Report: Solar Power is Cheaper Than Ever--but Overreliance Risks Destabilizing US Electricity Markets and Undermining Energy Investments

Staff Report From Georgia CEO

Friday, February 23rd, 2024

Solar photovoltaic (PV) is now the lowest-cost source of electricity in most places around the world. But cheap solar threatens to become too much of a good thing.

According to Too Much Sun? Heavy Focus on Solar Might Create Volatile US Electricity Markets, allowing solar to become the dominant source of energy without adequate storage capacity might fuel greater volatility in US electricity wholesale markets—and potentially even negative prices during daytime hours.

"Cheap solar power will be key to meeting renewable energy goals, but the intermittent nature of the technology poses serious challenges," said Alex Heil, Senior Economist at The Conference Board. "Ensuring the US grid is not overwhelmed by a glut of energy in the daytime—followed by shortages when the sun isn't shining—will require extensive foresight from policymakers and industry alike. Crucially, concomitant investment in baseload power sources, grid upgrades, and energy storage solutions must keep up with the solar buildout." 

Among the report's key insights:

Solar energy sources are now the lowest-cost providers.

  • The installation cost of solar electricity—which constituted 4.8% of all electricity generated in the US in 2022—has fallen dramatically over the last decade. Whereas solar prices have fallen 64–84% since 2010, installation costs for wind and natural gas have held nearly constant since 2013.

  • On a levelized basis—the all-in cost for an energy source—utility-level solar now costs between $29 and $96 per megawatt-hour (MWh), compared to $39–101 per MWh for natural gas.

  • PV panel manufacturing costs have fallen from $5 per watt in 2000 to less than $0.25 in 2023. Despite China'sdominance in this low-margin industry, tariffs and legislation like the US Inflation Reduction Act of 2022 (IRA) have created incentives to on-shore PV production and further subsidize solar installation.

Too much solar will create a glut of renewable energy during the day and greater market volatility. 

  • By its very nature, solar energy is highly variable throughout the day. In most grid segments, peak demand now coincides with early evening hours, just as the sun sets—and people turn on lights, continue to run AC in hot climates, recharge their devices, and operate other equipment.
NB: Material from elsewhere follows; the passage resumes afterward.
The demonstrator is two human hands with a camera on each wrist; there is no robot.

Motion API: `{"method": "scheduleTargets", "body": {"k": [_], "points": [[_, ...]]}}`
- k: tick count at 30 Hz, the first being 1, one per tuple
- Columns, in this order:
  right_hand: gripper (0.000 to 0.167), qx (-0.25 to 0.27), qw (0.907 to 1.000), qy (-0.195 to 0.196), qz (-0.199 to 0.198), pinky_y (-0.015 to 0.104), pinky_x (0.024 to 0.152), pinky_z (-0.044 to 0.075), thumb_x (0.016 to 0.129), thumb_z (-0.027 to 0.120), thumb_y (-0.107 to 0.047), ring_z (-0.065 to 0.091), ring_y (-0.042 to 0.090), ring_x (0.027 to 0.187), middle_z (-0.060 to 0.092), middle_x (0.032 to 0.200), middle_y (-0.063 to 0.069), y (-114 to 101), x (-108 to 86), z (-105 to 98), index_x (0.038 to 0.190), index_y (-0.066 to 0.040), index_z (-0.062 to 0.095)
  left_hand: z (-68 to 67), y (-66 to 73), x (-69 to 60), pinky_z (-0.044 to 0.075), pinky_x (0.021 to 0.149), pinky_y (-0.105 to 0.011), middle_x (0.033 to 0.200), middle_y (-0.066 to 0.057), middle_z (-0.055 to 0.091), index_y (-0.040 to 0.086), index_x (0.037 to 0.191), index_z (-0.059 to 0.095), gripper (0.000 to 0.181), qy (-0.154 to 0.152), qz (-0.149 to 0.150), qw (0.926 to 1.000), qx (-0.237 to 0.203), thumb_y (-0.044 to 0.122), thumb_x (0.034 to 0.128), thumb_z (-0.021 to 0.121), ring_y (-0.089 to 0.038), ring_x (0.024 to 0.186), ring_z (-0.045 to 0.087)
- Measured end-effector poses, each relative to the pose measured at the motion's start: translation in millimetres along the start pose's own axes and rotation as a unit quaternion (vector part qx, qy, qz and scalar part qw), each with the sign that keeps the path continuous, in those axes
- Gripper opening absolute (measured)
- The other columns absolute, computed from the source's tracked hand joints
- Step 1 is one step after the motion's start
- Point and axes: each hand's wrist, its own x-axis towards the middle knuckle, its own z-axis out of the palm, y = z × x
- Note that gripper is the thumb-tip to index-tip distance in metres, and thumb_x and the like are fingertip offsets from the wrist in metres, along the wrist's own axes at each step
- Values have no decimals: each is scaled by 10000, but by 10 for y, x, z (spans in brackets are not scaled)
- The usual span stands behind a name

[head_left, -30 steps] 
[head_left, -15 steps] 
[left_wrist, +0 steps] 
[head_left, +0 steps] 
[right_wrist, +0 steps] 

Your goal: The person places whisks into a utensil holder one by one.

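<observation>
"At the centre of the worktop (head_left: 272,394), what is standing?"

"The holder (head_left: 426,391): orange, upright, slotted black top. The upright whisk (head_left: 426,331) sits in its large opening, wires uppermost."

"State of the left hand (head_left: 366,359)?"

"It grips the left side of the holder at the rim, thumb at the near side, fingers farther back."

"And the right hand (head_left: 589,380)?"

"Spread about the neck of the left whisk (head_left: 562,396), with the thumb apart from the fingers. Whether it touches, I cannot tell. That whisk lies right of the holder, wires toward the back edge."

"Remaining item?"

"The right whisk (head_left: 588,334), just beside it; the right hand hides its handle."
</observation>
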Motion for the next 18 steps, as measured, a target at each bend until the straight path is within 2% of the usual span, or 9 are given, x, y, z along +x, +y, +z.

  • As a result, in markets like California, wholesale electricity prices are routinely negative during daytime hours in cooler months. Only the massive afternoon peak at sunset creates the need for additional energy producers to dispatch electricity to the grid.

  • Despite the variability of solar energy and resulting low or negative wholesale electricity prices, tax credits and incentives continue to encourage solar installation in California and elsewhere.

  • The low wholesale prices during daytime can reduce the financial desirability of other investments that can balance demand, including both fossil-fuel and wind-energy power plants.

Volatile market conditions can be avoided by emphasizing baseload power and energy storage.

  • Volatile market conditions and price fluctuations can be partially avoided by having sufficient utility-level storage capacity available.

  • The grid can be further stabilized by nuclear power—which offers capacity utilization of more than 90%.

  • With batteries and grid storage still extremely costly, utilities can incentivize commercial and residential customers to use electricity in the middle of the day when output from solar sites is the greatest and exceeds demand.